DPM Tharman says "disruptive changes" good for economy via example of sporting flop

Disrupted our beliefs.

Chan Cheow Pong | May 13, 2017, 03:59 PM

For those who have been trying to follow the story of our economic transformation, you can be forgiven if you find yourself lost among an alphabet soup of government acronyms and bureaucratic gobbledygook.

NPC, CSIP, ITMs, CFE, FEC...

Not sure what's all that about?

Enter the man who owned the BBC guy Stephen Sackur almost two years ago, with "the notion of a trampoline" to re-imagine the concept of social safety nets, to help us make sense of it all.

He is no other than the master story teller Deputy Prime Minister and Coordinating Minister for Economic and Social Policies Tharman Shanmugaratnam, who has shown everyone in the government once again, how to crystallize abstract ideas using interesting and concrete examples.

The Fosbury Flop

In an interview with the Labour Movement’s weekly publication, NTUC This Week, Tharman who was a sports mad athlete in his Anglo-Chinese School (ACS) days aptly used a sporting analogy - "The Fosbury Flop" in high jump to describe why innovation is necessary to transform our economy.

Here is how he told the story of disruption and constant improvement:

Part 1: Entrenched methods

"For a long time - in fact well over a century – there were two main techniques in the high jump. It was

either the ‘scissor’ or the ‘straddle’, and both involved one leg leading the rest of your body over the bar."

The Scissor

The Straddle

Part 2: Disruption of old methods

"Then at the 1968 Olympics in Mexico City, a young man called Dick Fosbury came along and shocked the world. He ran in curving loop towards the bar before leaping backwards, head first, with his legs coming over last. He broke the Olympic record by a stunning 6 cm with that backward leap. It was new, it was bizarre,

and it took a few years for the “Fosbury Flop” to become popular."

The Fosbury Flop

Part 3: Adoption of new methods and refinement

"But by the mid-70s, every serious international jumper was doing the Flop, and the scissor and straddle

disappeared. Dick Fosbury himself faded from the scene quickly, but other athletes kept refining the Flop and improving on it, so in the next 30 years, the record went up further by 15 cm."

Moving beyond a "two-speed economy"

That is not all from the master of figurative language.

Tharman also offered another way to think about the state of our economy. He described the current economy as "running at two different speeds on two tracks", where deepening of skills and innovation will be critical to meet the "basic economic challenge" of sustaining income growth for the average worker, and for our lower-income workers.

And this is what Singapore intends to achieve through the SkillsFuture programme, the Industry Transformation Maps (ITMs), and the other directions coming out of the Committee for the Future Economy (CFE).

Hence, for Tharman who "love watching athletes", there are clear lessons to learn from the "Fosbury Flop":

"What it amounts to is the need for bold, disruptive changes, introduced by firms that want to transform industries. But we also need more of the copying, tweaking and improving by other firms, so that each new innovation isn’t just a big leap forward for one firm or one cluster of firms, but spreads throughout the industry. So we need both things – the bold breakthroughs as well as the constant copying and tweaking that spreads change throughout an economy."

"So the Fosbury Flop is a story of a sudden leap that disrupted the game, making old techniques redundant, and everyone then copying and improving it and taking the record even higher. That’s how it must be in the economy, and especially in the industries that have been stuck in low gear. We have to allow and encourage disruptive change. There’s clearly scope for it."

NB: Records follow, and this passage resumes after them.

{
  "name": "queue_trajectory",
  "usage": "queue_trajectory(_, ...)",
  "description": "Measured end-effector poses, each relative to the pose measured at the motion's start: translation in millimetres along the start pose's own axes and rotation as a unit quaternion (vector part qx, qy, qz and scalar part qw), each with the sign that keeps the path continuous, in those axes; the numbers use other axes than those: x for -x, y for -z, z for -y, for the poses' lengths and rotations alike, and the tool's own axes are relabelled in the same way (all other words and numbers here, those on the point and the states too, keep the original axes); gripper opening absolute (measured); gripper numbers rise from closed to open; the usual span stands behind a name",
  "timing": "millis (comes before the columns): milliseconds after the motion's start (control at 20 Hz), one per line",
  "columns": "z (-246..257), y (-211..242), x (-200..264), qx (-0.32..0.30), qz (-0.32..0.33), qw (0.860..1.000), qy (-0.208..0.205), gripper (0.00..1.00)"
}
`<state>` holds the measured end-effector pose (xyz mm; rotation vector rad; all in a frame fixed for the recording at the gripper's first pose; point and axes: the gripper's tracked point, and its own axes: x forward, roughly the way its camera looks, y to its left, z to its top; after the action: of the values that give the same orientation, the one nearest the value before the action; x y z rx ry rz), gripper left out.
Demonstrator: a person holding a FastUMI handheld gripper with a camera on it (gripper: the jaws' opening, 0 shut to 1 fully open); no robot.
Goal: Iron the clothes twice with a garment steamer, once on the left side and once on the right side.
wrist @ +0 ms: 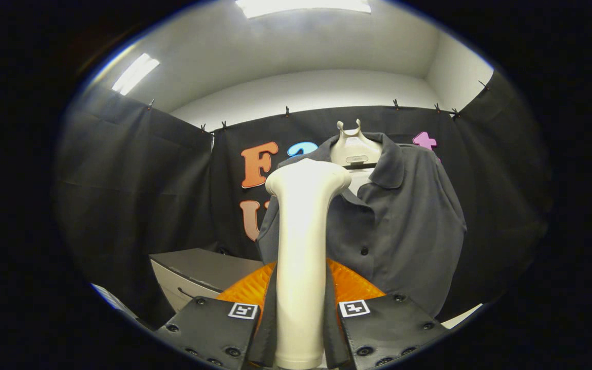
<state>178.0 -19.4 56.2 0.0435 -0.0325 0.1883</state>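
A white garment steamer (pixel 302 246) stands upright between my fingers, and my gripper (pixel 300 313) is shut on its handle. Its wide head reaches up to the left shoulder of a dark grey button shirt (pixel 404 226). The shirt hangs beyond the fingers on a cream hanger form (pixel 353 146), whose neck shows above the collar. The steamer's head covers the shirt's left chest, near the collar. I cannot tell whether the head touches the cloth.
A grey box-like unit (pixel 198 272) stands low to the left of the shirt, against the black cloth wall. A pale surface edge (pixel 463 314) shows low on the right, under the shirt's hem.
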Motion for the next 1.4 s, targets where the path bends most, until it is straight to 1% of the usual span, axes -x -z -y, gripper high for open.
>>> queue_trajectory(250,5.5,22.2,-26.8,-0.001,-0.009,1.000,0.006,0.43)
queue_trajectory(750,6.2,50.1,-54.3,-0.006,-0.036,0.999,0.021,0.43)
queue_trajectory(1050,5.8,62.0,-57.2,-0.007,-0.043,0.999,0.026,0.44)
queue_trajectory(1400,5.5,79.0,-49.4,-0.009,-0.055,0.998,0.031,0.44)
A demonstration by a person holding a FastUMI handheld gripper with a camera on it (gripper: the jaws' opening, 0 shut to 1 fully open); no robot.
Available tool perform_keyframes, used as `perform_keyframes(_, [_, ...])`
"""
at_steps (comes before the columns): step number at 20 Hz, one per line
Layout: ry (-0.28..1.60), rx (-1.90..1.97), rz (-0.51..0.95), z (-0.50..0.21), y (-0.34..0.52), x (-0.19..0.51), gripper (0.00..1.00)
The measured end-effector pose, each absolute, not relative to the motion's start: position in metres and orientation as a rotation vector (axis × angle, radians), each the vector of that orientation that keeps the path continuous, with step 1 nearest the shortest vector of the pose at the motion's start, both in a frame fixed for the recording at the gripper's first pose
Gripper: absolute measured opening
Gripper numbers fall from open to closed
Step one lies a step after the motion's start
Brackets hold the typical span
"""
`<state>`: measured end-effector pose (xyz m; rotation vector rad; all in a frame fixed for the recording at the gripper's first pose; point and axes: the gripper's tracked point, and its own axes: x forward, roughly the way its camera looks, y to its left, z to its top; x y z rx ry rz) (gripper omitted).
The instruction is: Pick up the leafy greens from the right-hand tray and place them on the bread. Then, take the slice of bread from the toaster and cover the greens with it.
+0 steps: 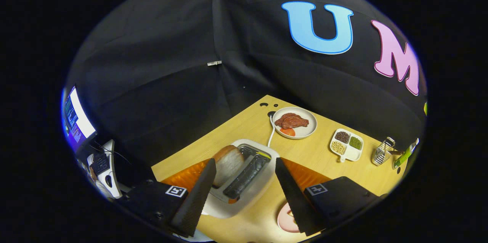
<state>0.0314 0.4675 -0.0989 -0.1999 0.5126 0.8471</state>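
The tongs (244, 182) stand wide apart and hold nothing, poised above the toaster (244, 176) that sits on the wooden surface (244, 124). A slice of bread (228, 163) stands upright in the toaster's left slot, just beside the left finger and between the two fingers; the right slot looks empty. Judging by this aim, the step in hand is the second one, fetching the toaster slice, though I cannot tell where the leafy greens lie, nor the bread they belong on. A pink plate (285, 218) peeps out near the right finger, its contents hidden. Farther off to the right sit a white plate (310, 128) with reddish meat and an orange slice, a divided dish (347, 144) of beans, and a small wire rack (382, 152). The next move calls for lowering the tongs so the fingers straddle the slice's flat faces, closing gently, then lifting straight up clear of the slot.
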Motion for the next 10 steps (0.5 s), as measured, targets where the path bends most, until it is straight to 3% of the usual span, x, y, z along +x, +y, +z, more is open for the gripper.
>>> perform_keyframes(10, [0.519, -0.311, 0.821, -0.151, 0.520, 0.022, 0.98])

May Day Awards Highest Honour

On May 13, the National Trades Union Congress (NTUC) conferred the Medal of Honour - the highest award for May Day Awards in 2017, on Tharman for his distinguished services to the Labour Movement.

Over the years, he had helmed the SkillsFuture Council, National Productivity Council (NPC) and subsequently, the Council for Skills, Innovation and Productivity (CSIP), which has been recently renamed the Future Economy Council (FEC) to be led by Finance Minister Heng Swee Keat.